Entreprise

En quelques jours, la Société Générale a perdu 4,9 milliards d’euros. Une somme énorme ! Quelle en est la cause, le trader Jérôme Kerviel ? Un tel scandale, est-il possible chez nous ? Que font les banques avec notre argent ? Où en est-on au niveau du contrôle ? Et la crise des « subprime » ? « Le capitalisme serait-il devenu fou ? », c’était le thème du débat de l’émission « Mise au point » ce dimanche sur la RTBF.

Les banques sont-elles assez contrôlées ?

Pour la plupart des intervenants, une question reste en suspend : comment un trader peut-il jouer avec autant d’argent ? Est-ce possible sans complicité ? Pour Etienne De Callatay, c’est franchement difficile à concevoir. « En même temps, je ne pense pas non plus que nous ayons affaire à une théorie de grand complot », explique-t-il. Pour lui, le problème viendrait plutôt d’un disfonctionnement lié à une mauvaise incitation.

Tous s’accordent à dire que le risque zéro n’existe pas en Belgique. Par contre, les banques sont extrêmement bien contrôlées. D’un côté, il y a un mécanisme de contrôle interne et de l’autre, des missions d’audit. Pour Karine Lalieux, il est important d’obtenir un vrai débat au Parlement. Le problème, ce sont tous les produits dérivés, d’où la nécessité de transparence.
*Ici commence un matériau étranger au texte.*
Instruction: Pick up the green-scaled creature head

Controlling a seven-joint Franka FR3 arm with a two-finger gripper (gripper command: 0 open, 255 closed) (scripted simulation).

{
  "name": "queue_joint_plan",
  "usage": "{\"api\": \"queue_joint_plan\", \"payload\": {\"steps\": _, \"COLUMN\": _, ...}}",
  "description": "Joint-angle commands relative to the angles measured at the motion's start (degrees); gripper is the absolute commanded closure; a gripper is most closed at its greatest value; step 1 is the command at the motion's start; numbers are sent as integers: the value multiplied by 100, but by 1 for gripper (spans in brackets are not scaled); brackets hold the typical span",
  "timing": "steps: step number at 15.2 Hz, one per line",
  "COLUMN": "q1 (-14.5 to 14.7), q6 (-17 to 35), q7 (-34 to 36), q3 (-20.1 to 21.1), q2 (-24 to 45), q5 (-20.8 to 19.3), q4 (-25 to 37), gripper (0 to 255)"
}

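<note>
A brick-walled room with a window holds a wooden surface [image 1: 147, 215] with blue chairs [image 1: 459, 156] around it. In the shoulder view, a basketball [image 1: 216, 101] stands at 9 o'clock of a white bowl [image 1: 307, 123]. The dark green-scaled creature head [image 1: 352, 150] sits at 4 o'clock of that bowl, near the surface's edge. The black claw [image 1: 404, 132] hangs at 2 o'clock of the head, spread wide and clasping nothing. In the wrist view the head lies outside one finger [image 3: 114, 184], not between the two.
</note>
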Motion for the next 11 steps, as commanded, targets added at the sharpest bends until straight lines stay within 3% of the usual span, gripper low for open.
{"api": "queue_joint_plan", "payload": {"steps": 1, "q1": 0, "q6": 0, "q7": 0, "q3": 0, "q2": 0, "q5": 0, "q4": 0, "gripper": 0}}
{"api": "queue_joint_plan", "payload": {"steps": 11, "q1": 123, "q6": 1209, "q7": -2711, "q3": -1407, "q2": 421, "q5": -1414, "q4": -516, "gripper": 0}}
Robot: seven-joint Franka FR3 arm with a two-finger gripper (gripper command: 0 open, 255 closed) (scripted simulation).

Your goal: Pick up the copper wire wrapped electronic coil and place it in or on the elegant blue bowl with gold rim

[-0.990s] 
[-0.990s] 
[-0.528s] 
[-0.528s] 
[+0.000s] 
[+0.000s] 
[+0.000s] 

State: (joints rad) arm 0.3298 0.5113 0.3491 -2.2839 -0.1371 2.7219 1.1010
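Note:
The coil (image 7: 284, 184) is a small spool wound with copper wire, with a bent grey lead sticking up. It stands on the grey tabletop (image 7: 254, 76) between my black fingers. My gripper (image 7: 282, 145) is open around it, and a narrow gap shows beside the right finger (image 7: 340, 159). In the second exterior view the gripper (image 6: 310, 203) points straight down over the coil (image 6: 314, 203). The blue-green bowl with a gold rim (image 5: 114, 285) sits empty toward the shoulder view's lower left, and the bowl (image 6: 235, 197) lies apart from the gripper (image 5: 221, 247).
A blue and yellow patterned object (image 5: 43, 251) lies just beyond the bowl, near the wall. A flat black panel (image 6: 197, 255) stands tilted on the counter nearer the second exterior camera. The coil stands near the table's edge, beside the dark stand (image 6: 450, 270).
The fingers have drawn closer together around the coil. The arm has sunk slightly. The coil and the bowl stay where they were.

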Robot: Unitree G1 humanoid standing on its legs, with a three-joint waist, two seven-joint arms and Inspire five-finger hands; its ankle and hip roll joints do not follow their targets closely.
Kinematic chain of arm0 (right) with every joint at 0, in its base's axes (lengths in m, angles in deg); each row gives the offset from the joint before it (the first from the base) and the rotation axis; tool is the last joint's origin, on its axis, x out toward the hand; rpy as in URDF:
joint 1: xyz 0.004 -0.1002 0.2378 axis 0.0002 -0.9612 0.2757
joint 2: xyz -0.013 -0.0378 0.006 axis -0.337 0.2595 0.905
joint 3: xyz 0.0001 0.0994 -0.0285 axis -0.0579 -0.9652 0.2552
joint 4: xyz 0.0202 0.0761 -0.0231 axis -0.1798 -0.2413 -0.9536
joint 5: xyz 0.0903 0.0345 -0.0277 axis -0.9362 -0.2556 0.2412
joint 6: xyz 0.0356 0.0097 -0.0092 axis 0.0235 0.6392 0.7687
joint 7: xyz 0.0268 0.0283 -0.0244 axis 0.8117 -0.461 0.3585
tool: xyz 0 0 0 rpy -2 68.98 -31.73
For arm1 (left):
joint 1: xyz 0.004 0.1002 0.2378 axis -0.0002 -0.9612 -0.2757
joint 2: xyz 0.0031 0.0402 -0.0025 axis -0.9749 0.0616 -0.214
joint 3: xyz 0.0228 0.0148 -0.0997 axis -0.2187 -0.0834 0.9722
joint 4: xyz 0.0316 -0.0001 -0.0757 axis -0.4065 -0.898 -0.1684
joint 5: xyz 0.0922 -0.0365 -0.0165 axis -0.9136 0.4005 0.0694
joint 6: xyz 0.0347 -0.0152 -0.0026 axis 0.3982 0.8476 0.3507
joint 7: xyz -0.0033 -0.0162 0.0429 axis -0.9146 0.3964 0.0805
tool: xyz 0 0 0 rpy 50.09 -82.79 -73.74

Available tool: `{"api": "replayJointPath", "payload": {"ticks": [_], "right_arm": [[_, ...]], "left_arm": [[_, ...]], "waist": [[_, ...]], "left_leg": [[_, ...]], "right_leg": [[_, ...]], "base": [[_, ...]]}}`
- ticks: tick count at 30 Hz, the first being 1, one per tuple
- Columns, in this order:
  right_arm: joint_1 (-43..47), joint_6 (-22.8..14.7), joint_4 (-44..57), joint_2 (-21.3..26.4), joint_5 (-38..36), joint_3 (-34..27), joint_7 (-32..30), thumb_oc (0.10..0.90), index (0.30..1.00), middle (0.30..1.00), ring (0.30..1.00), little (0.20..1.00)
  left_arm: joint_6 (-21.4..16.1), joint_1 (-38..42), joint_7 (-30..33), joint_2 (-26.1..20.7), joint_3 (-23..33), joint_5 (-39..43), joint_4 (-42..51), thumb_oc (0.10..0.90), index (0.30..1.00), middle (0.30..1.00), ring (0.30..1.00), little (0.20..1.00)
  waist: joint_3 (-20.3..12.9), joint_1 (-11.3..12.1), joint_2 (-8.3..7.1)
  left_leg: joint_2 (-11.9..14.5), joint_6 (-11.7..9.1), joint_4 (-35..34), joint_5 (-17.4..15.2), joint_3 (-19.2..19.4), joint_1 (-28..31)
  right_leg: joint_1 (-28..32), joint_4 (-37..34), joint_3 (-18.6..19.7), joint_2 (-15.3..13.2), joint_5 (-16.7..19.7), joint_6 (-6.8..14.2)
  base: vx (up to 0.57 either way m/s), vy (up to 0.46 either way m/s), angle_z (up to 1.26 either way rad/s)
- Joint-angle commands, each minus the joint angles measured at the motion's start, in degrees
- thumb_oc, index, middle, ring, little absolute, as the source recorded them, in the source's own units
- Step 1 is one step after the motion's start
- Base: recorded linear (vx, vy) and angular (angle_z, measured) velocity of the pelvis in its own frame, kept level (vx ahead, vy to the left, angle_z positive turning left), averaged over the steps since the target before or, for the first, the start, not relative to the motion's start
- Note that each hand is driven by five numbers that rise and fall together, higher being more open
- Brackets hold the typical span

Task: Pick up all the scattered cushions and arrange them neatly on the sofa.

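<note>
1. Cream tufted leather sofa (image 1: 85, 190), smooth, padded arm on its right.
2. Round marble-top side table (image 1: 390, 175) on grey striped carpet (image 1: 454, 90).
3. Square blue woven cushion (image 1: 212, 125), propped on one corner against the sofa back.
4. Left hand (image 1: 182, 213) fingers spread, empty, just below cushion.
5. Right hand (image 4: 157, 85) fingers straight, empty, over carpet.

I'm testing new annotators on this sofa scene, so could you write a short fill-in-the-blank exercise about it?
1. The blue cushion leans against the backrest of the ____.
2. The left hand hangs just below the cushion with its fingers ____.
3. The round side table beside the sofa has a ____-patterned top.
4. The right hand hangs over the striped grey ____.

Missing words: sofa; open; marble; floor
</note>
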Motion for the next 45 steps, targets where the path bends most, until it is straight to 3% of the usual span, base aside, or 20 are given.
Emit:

François-Xavier De Donnea explique qu’après chaque crise financière, les contrôles ont été renforcés. La difficulté, c’est qu’aujourd’hui, nous sommes confrontés à des obstacles qui n’existaient pas auparavant. Les systèmes de contrôles doivent évoluer en fonction de ces nouvelles dérives possibles. La situation est également rendue complexe par la propension des banques à vouloir créer des empires de plus en plus grands. « Les hauts cadres ne sont plus au courant de ce qu’il se passe dans les cascades de filiales. La taille des banques est devenue telle que certaines choses échappent au contrôle. », explique-t-il.

Pour Benoît Cerexhe, il n’y a pas lieu non plus de s’alarmer. Les banques belges sont considérées comme solides et rentables. Le contrôle y est efficace.

Du côté du public présent à l’émission, on ressent une forte animosité envers les banques, un manque de confiance. Etienne De Callatay explique que l’argent perdue dans l’affaire de la Société Générale n’est pas celle des clients et qu’en cas de faillite, ils récupèrent également leurs biens. Pour Katrin Lalieux, le banquier est de moins en mois regardant sur le client. La députée socialiste propose de réinstaurer la Taxe Tobin (Taxe sur toutes les transactions de flux et de capitaux au niveau mondial). Elle souhaiterait, dans un premier temps, pouvoir l’imposer en Europe.

Jean-Marc Nollet est d’accord avec le fait que ce sont les actionnaires qui paieront pour les milliards perdus. Seulement, il rappelle qu’on oublie bien souvent que parmi ces actionnaires, il y a aussi les fonds de pensions. Pour lui, il est urgent de stabiliser les placements.

La question des produits dérivés

Etienne De Callatay explique l’utilité des produits dérivés. Pour lui, ils répondent à ce que le client souhaite. Ce sont des innovations financières qui servent l’économie. Jérôme Ollier réagit. Pour cet altermondialiste, le marché de ces produits a tellement grandi qu’il est aujourd’hui dix fois supérieur aux risques qu’ils sont censés protéger. Pour Arnaud Zacharie, les produits dérivés ont été créés pour se couvrir de l’instabilité, sauf qu’ils deviennent, à leur tour, sources d’instabilité. Ils sont de plus en plus opaques et incontrôlables.

Le capitalisme serait-il devenu fou ?

Jean-Marc Nollet explique que lorsque la situation économique est mauvaise, les banques se retournent vers l’Etat. Le problème, c’est que les dégâts se répercuteront plus tard et que le citoyen en pâtira. La crise des « Subprime » se reflètera aussi chez nous.

Bruno Colmant expose la différence entre l’économie réelle et l’économie spéculative. « Vous prenez un thermomètre et un baromètre. Le thermomètre, c’est l’économie réelle, celle qui se construit. Tandis que le baromètre, c’est l’économie spéculative, les valeurs de demain. » Pour le Président de la Bourse de Bruxelles, elles sont toutes deux parfaitement complémentaires. Jérôme Ollier, lui, ne voit pas d’émancipation possible dans un système capitaliste.

A Arnaud Zacharie de conclure en affirmant que l’économie financière doit être au service de l’économie réelle. Il insiste sur la nécessité de transparence. Pour lui, il faut refonder le FMI qui est mal en point pour permettre une meilleure régulation.